The inauguration was attended by about ten thousand people, mostly very young, who came from all parts of the United States, in what Donaldson called a world record for hamburgers sold in a single day. To publicize the event, a few days earlier he had published a video in which he organized a game of hide-and-seek with a hundred of his members in the huge shopping center where he would later inaugurate the restaurant.

And then there’s the Feastables line, a line of snack foods sold online and in stores by Walmart, the world’s largest supermarket chain, an example of how great digital creators are using the food and beverage sector to make their To monetize fame (the aforementioned Logan Paul co-founded a very successful drink called Prime with British KSI).

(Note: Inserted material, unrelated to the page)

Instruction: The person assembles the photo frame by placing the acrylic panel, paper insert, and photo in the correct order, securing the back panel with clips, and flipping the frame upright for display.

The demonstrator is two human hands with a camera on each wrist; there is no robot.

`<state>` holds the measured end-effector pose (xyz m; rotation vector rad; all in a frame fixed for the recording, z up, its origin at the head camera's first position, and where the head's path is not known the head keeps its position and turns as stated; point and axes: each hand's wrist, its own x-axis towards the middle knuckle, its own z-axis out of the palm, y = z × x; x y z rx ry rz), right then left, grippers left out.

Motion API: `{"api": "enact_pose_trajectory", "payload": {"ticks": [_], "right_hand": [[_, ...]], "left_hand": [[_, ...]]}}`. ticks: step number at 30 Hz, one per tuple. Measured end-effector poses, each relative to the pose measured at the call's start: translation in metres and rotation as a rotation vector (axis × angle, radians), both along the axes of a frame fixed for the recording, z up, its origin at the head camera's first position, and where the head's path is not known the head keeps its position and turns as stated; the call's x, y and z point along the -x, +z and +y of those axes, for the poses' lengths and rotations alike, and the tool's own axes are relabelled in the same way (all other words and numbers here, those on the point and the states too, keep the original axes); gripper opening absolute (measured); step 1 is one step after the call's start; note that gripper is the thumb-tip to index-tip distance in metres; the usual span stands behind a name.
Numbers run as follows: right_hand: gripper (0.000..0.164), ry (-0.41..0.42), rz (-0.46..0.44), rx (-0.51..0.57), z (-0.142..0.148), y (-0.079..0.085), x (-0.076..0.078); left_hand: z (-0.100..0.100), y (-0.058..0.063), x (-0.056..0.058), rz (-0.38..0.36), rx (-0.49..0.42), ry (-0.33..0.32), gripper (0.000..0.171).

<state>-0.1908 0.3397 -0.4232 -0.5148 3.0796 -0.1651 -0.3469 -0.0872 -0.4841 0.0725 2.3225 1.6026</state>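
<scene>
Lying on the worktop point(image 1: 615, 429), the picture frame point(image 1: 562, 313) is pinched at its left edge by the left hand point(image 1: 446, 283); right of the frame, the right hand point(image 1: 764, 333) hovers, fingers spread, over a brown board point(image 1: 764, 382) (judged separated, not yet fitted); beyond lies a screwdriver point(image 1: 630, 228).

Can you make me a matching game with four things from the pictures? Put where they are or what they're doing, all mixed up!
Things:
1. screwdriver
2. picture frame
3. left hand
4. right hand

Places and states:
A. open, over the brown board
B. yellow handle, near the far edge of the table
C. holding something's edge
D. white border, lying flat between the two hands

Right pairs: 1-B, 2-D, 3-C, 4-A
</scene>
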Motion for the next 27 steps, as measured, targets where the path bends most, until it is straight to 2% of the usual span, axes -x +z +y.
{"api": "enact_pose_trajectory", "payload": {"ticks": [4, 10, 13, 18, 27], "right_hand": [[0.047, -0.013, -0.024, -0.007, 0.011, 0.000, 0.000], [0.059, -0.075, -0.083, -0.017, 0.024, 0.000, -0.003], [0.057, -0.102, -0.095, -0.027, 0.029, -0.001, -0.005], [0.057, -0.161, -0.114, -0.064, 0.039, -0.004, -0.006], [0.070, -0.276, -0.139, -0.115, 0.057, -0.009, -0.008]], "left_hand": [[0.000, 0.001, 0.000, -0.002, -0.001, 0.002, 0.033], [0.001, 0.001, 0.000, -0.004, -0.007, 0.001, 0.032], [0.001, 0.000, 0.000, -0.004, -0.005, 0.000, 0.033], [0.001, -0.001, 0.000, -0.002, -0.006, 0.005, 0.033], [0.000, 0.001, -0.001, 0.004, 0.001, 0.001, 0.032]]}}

Donaldson himself often uses the term “obsession” when discussing his relationship with YouTube and fame. It is an element that emerges, among other things, from one of the videos that have contributed most to building his fame. It’s called “Dear Future Me (Scheduled Uploaded 6 Months Ago)” and was filmed in October 2015. In the video, Donaldson talks to himself about the future, wishes him success and that he has reached one million subscribers. As the title suggests, the video was scheduled to be released six months later on April 4, 2016.

It had just over eight thousand subscribers when it was released and by the time it was released it had reached about twenty thousand. Also thanks to this video they started to grow in a couple of weeks. Barely a year later, MrBeast had indeed reached its first million subscribers and hasn’t stopped growing ever since, following what appears to be a sophisticated plan for worldwide expansion.